Documentation: the docs site has the full conceptual reference (penalties, datafits, weights, backends), porting guides for glmnet / ncvreg / grpreg, worked examples, and an auto-generated API reference. Hosted on Read the Docs once the project is connected (config in .readthedocs.yaml); preview locally with mkdocs serve. CI builds it --strict on every PR.

skein targets a niche that's well-served in R (grpreg, ncvreg) but missing in Python at production quality: nonconvex group-structured penalties (group MCP, group SCAD, sparse-group nonconvex) with first-class support for weights along three axes — per-sample, per-feature, and per-group.

Status

v0.1 development. Core algorithms and the headline GLM family are in place; design-matrix backends (sparse, mmap, chunked) are next. See ROADMAP.md for the full plan.

Done so far:

  • Solvers — production CD core (path solver, strong rule + KKT verification, gap-safe screening, Anderson acceleration); group block-CD with LLA outer loop for nonconvex group penalties; Rayon-parallel group sweeps; operator-norm Lipschitz via power iteration.
  • Datafits — least squares, binomial logistic, Poisson (log link), Cox PH (Breslow ties). All glued together by a GlmDatafit trait that exposes a weighted-LS surrogate; the M1/M2 inner solvers absorb every GLM unchanged.
  • Penalties — MCP, SCAD, group lasso, group MCP, sparse-group lasso, sparse-group MCP. Per-feature and per-group weights honored throughout.
  • Python — sklearn-compatible estimators for every (datafit × penalty) combination; type stubs; warm-started λ-paths; standardization with original-scale coef_ / intercept_ recovery (dense backend).
  • Graphical models — sparse precision matrix estimation (GraphicalLasso / GraphicalMCP / GraphicalSCAD) and joint estimation across K related populations (JointGraphicalLasso / JointGraphicalMCP, Danaher–Wang–Witten 2014 group form via ADMM), with EBIC tuning. Nonconvex penalties on edges close the shrinkage-bias gap that sklearn.covariance.GraphicalLasso and R's glasso / qgraph / bootnet leave open.

M8 (Distribution & DX) is done: CI + cibuildwheel + Read the Docs + 25-page mkdocs site (concepts + R-porting + extending + examples + API ref) + R numerical regression suite vs glmnet/ncvreg/grpreg + stable Rust API contract. The library is pip install-able once published, documented end-to-end, and pinned against R reference fits so we don't silently drift.

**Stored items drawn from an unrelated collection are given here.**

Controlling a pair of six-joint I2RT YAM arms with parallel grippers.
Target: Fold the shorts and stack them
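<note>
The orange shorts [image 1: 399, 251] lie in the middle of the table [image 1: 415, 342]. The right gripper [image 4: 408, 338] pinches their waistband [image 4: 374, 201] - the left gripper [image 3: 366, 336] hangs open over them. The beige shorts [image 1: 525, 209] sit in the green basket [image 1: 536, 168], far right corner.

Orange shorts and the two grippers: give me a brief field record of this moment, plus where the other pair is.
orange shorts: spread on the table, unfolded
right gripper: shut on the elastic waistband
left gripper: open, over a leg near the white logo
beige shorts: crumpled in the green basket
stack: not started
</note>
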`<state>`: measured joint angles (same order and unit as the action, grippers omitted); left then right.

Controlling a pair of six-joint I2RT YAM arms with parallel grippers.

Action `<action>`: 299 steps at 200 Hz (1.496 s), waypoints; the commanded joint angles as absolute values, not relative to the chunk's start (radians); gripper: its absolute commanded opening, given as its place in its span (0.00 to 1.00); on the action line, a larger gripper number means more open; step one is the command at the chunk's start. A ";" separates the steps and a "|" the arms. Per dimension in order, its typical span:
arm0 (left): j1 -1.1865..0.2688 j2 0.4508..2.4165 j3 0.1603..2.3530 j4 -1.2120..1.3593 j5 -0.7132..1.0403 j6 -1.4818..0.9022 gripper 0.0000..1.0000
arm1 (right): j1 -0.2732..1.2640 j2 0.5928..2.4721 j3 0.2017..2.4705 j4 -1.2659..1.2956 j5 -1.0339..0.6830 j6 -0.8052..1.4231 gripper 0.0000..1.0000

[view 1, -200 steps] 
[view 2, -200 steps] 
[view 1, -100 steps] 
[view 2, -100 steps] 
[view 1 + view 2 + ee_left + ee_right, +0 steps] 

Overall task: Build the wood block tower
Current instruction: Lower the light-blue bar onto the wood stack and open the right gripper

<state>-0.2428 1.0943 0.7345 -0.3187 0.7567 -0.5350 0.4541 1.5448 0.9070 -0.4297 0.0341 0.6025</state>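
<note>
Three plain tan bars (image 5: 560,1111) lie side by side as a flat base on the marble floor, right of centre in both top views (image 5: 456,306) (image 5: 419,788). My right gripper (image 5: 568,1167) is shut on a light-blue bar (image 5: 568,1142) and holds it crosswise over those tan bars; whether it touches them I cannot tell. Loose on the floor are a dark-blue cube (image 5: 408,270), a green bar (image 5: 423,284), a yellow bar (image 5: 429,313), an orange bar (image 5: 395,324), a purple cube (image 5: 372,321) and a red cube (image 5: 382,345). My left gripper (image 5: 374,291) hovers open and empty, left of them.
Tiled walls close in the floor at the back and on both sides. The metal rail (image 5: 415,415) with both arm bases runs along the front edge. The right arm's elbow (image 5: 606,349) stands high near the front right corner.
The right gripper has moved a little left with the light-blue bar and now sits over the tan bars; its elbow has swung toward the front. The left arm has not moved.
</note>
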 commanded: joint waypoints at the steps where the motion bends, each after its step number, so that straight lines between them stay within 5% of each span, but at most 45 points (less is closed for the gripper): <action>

Coming next: algorithmic features — M5.x adaptive weights and stability selection are the next high-value milestones; both leverage the existing per-feature/per-group weight axes that are already wired through every solver.

Layout

crates/skein-core/   pure Rust: traits + algorithms (no Python)
crates/skein-py/     PyO3 bindings (cdylib → skein_glm._core)
python/skein/        sklearn-compatible estimators + ABCs for extensions
tests/               pytest smoke tests
benches/             criterion (Rust) + asv (Python)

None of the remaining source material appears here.